#### [Task to carry out]
Transcribe the full listing so that each line reads as it does in the original.

•••••

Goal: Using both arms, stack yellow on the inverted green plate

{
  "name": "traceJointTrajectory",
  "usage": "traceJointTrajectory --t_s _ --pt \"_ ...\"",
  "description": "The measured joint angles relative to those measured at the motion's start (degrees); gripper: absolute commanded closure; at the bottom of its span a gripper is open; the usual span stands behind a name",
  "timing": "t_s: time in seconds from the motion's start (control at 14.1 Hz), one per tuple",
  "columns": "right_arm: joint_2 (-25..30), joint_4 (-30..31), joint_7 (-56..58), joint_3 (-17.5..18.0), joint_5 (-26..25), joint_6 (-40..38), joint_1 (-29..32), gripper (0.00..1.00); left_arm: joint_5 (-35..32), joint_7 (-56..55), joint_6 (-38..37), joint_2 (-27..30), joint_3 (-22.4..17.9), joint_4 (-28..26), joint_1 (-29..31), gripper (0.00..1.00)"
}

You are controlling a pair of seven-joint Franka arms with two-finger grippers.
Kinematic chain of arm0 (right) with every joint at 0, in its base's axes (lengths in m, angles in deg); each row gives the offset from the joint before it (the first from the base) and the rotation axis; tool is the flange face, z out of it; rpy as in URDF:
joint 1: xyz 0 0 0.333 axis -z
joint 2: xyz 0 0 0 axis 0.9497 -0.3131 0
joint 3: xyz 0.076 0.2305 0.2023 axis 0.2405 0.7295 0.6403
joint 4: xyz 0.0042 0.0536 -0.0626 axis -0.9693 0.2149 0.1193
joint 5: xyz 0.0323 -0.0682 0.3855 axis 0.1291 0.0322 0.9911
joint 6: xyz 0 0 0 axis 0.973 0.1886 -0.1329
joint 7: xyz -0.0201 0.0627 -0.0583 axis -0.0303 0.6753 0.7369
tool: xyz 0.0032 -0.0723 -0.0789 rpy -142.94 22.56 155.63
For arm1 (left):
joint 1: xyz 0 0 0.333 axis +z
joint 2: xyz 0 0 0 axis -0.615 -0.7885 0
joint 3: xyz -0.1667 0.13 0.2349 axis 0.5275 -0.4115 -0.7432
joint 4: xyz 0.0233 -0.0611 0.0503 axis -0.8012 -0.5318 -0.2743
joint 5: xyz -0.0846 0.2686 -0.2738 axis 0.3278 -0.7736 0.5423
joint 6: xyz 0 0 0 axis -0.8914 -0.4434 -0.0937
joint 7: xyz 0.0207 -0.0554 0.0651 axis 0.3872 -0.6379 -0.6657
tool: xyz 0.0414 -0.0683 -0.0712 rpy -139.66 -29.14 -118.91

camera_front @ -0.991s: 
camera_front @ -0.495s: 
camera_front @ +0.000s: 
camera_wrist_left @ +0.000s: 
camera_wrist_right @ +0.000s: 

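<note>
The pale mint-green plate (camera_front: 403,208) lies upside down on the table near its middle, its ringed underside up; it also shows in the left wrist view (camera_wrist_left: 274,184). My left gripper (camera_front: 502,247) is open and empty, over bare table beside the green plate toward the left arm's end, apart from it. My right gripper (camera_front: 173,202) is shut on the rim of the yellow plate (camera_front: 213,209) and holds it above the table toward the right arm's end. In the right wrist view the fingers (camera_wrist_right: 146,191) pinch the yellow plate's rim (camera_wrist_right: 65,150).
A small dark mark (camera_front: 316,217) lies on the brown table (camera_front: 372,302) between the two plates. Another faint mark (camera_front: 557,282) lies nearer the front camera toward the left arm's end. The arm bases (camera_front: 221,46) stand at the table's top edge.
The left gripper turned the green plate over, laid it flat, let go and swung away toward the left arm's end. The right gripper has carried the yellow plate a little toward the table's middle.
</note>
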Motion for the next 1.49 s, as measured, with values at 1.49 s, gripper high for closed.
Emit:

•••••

#### [Exercise solution]
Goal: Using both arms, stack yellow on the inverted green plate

{
  "name": "traceJointTrajectory",
  "usage": "traceJointTrajectory --t_s _ --pt \"_ ...\"",
  "description": "The measured joint angles relative to those measured at the motion's start (degrees); gripper: absolute commanded closure; at the bottom of its span a gripper is open; the usual span stands behind a name",
  "timing": "t_s: time in seconds from the motion's start (control at 14.1 Hz), one per tuple",
  "columns": "right_arm: joint_2 (-25..30), joint_4 (-30..31), joint_7 (-56..58), joint_3 (-17.5..18.0), joint_5 (-26..25), joint_6 (-40..38), joint_1 (-29..32), gripper (0.00..1.00); left_arm: joint_5 (-35..32), joint_7 (-56..55), joint_6 (-38..37), joint_2 (-27..30), joint_3 (-22.4..17.9), joint_4 (-28..26), joint_1 (-29..31), gripper (0.00..1.00)"
}

You are controlling a pair of seven-joint Franka arms with two-finger grippers.
Kinematic chain of arm0 (right) with every joint at 0, in its base's axes (lengths in m, angles in deg); each row gives the offset from the joint before it (the first from the base) and the rotation axis; tool is the flange face, z out of it; rpy as in URDF:
joint 1: xyz 0 0 0.333 axis -z
joint 2: xyz 0 0 0 axis 0.9497 -0.3131 0
joint 3: xyz 0.076 0.2305 0.2023 axis 0.2405 0.7295 0.6403
joint 4: xyz 0.0042 0.0536 -0.0626 axis -0.9693 0.2149 0.1193
joint 5: xyz 0.0323 -0.0682 0.3855 axis 0.1291 0.0322 0.9911
joint 6: xyz 0 0 0 axis 0.973 0.1886 -0.1329
joint 7: xyz -0.0201 0.0627 -0.0583 axis -0.0303 0.6753 0.7369
tool: xyz 0.0032 -0.0723 -0.0789 rpy -142.94 22.56 155.63
For arm1 (left):
joint 1: xyz 0 0 0.333 axis +z
joint 2: xyz 0 0 0 axis -0.615 -0.7885 0
joint 3: xyz -0.1667 0.13 0.2349 axis 0.5275 -0.4115 -0.7432
joint 4: xyz 0.0233 -0.0611 0.0503 axis -0.8012 -0.5318 -0.2743
joint 5: xyz -0.0846 0.2686 -0.2738 axis 0.3278 -0.7736 0.5423
joint 6: xyz 0 0 0 axis -0.8914 -0.4434 -0.0937
joint 7: xyz 0.0207 -0.0554 0.0651 axis 0.3872 -0.6379 -0.6657
tool: xyz 0.0414 -0.0683 -0.0712 rpy -139.66 -29.14 -118.91

camera_front @ -0.991s: 
camera_front @ -0.495s: 
camera_front @ +0.000s: 
camera_wrist_left @ +0.000s: 
camera_wrist_right @ +0.000s: 

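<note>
The pale mint-green plate (camera_front: 403,208) lies upside down on the table near its middle, its ringed underside up; it also shows in the left wrist view (camera_wrist_left: 274,184). My left gripper (camera_front: 502,247) is open and empty, over bare table beside the green plate toward the left arm's end, apart from it. My right gripper (camera_front: 173,202) is shut on the rim of the yellow plate (camera_front: 213,209) and holds it above the table toward the right arm's end. In the right wrist view the fingers (camera_wrist_right: 146,191) pinch the yellow plate's rim (camera_wrist_right: 65,150).
A small dark mark (camera_front: 316,217) lies on the brown table (camera_front: 372,302) between the two plates. Another faint mark (camera_front: 557,282) lies nearer the front camera toward the left arm's end. The arm bases (camera_front: 221,46) stand at the table's top edge.
The left gripper turned the green plate over, laid it flat, let go and swung away toward the left arm's end. The right gripper has carried the yellow plate a little toward the table's middle.
</note>
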Motion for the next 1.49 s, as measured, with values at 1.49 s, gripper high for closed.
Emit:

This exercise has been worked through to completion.